As parents we are often surprised to hear our own words coming out of the mouths of our children.

Sometimes these words are cute, hilarious, entertaining in a fashion – sometimes embarrassing, sometimes shocking.  However, one thing we can guarantee is that little ears are listening to what we say to them  – and to and about others – and these words will spill out in often the most appropriate or inappropriate moment.

This past week, on the national news, I listened to a haunting recording of a 4-year-old little girl comforting her mama who was hysterically grieving at the sudden death of her boyfriend.

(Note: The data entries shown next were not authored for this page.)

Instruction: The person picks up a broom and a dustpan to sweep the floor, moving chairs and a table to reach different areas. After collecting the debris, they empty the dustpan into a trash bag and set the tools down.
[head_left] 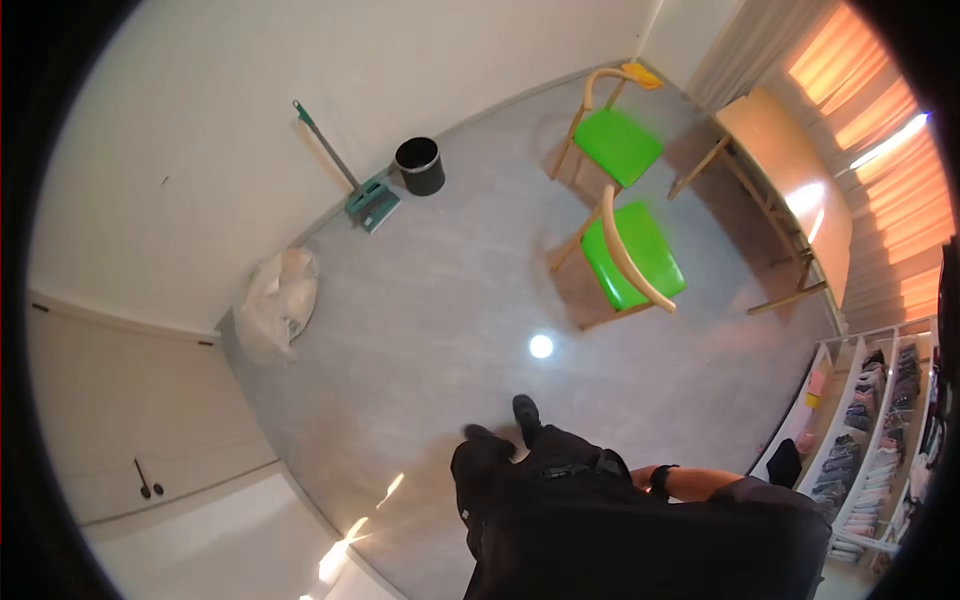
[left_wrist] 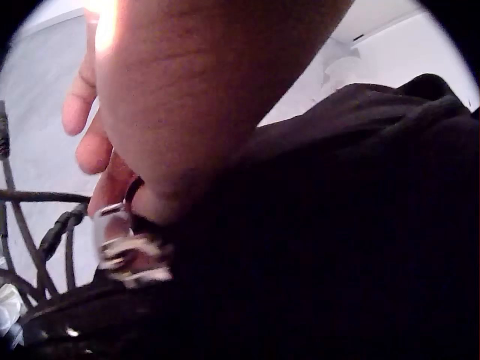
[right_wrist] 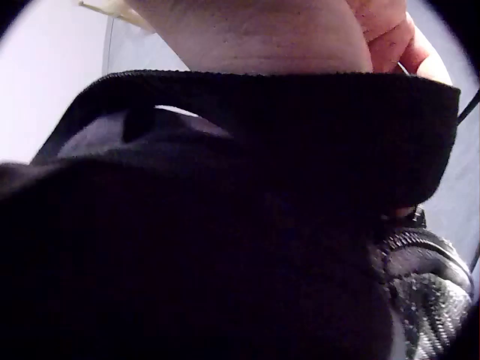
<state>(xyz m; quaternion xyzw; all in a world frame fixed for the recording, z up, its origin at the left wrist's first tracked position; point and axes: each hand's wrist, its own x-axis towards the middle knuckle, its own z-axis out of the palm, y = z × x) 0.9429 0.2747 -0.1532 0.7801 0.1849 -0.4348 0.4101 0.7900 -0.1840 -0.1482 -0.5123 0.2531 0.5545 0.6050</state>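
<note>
In the left wrist view my left hand (left_wrist: 187, 82) reaches down against black fabric (left_wrist: 337, 225) with its fingers bent. A shiny metal clasp (left_wrist: 114, 225) and a thin dark loop lie right at its fingertips; I cannot tell whether it holds them. My right hand (right_wrist: 277, 34) appears in the right wrist view behind a wide black band (right_wrist: 300, 112), which hides part of it. Below its fingers is a black bag (right_wrist: 431, 285) with a zip. From the head, the right forearm with a black wristband (head_left: 660, 482) hangs beside the dark clothing (head_left: 640, 540); the left hand is hidden there.
Black cables (left_wrist: 45, 240) hang near the left hand. Two chairs with green seats (head_left: 618, 147) stand by a wooden table (head_left: 790, 170). A dustpan (head_left: 372, 205), a black bin (head_left: 420, 167) and a plastic bag (head_left: 278, 300) line the wall. A shelf (head_left: 860, 440) holds folded items on the right.
</note>
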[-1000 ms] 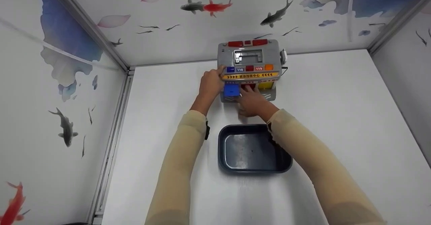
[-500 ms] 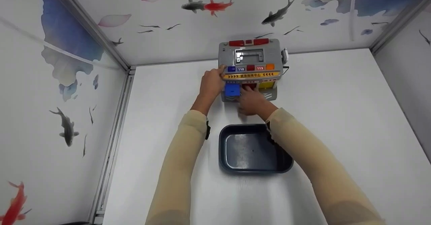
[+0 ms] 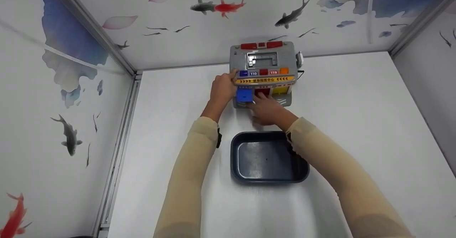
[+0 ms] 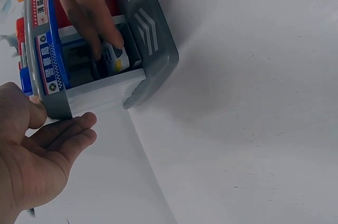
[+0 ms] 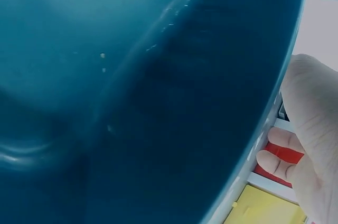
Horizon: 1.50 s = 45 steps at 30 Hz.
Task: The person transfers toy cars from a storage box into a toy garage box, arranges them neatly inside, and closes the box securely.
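A grey toy emergency station [image 3: 238, 58] stands against the back wall, with a blue door [image 3: 244, 95] swung up at its left bay. My left hand [image 3: 222, 88] grips the station's left front corner, the thumb and fingers on either side of the edge in the left wrist view. My right hand [image 3: 267, 109] reaches into the blue-door bay. There, in the left wrist view, its fingertips pinch a small white toy car [image 4: 117, 59] with dark and yellow patches, partly inside the bay. The other right fingers lie before the red door [image 5: 282, 152].
A dark blue plastic basin [image 3: 263, 159] sits on the white table just in front of the station, under the right forearm. The yellow door [image 3: 280, 90] is down at the right bay. A thin black crank [image 3: 301, 74] sticks out from the station's right side.
My right hand has drawn back slightly toward the basin, still at the left bay. The left hand keeps its grip, and the station stays in place.
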Motion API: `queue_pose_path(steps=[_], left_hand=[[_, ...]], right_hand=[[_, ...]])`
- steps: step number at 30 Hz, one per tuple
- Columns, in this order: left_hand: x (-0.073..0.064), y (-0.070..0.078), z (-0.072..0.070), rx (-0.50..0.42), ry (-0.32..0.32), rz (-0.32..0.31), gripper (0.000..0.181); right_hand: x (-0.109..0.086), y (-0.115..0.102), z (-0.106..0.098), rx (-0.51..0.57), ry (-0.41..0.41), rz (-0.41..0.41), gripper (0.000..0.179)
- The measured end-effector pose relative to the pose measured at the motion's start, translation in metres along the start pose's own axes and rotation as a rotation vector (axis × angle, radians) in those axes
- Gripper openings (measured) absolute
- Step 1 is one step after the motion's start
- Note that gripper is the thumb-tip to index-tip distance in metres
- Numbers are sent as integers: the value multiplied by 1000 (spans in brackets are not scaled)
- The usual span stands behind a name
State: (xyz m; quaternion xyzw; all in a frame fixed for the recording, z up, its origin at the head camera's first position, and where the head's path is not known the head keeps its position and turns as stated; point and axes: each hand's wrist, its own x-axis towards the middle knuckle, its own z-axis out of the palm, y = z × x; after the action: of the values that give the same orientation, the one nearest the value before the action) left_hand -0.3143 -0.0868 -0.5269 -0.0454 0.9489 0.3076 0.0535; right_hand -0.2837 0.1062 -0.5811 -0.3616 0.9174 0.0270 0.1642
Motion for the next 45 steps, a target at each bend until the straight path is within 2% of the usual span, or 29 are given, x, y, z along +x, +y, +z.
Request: queue_pose_path(steps=[8, 12, 21, 25, 31, 34, 38, 45], left_hand=[[-2, 2, -1, 16, 12, 15, 55], [-2, 4, -3, 22, 5, 1, 55], [0, 3, -1, 24, -2, -19, 60], [0, 3, -1, 21, -10, -29, 55], [-1, 4, -1, 27, -12, -31, 54], [-1, 3, -1, 22, -8, -28, 51], [-1, 2, -1, 29, 6, -9, 48], [0, 3, -2, 40, -2, 1, 48]], right_hand=[[-19, 3, 5, -1, 50, -72, 72], [-27, 9, 7, -2, 77, -106, 72], [-43, 21, 7, 59, 156, -127, 72], [-49, 24, 6, 64, 245, -178, 65], [-52, 22, 1, 10, 478, -236, 45], [-51, 19, -4, -25, 585, -232, 37], [-47, 15, -10, -64, 670, -200, 40], [-33, 6, -25, -7, 675, -106, 46]])
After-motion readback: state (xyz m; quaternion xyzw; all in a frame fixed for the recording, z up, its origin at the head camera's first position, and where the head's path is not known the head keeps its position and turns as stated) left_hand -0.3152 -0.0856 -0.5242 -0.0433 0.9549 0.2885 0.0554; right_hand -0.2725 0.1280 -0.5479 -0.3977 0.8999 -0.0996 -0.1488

The little girl, in her car seat in the back of the car, had witnessed the crisis situation ongoing in the front seat.  But it was when she heard her mama’s unbearable grief that the words of comfort came out of her mouth – repeating them to her mama –  as most likely, at sad or scary times –  she had heard them repeated to her, over her four short years.

“It’s okay – it’s okay – I’m here with you Mommy.”

“It’s okay – it’s okay – I’m here with you Mommy.”

The words we choose to share and say to our children become who they are, become what they believe, become what they can offer to the world.

And this little girl, helpless to do anything else, remembered them, spoke them in hopes they could work the magic that happened when those same words were spoken to her.

“It’s okay – it’s okay – I’m here with you Mommy.”

Blessings to this little girl with the loving heart and the huge emotions, and the right words.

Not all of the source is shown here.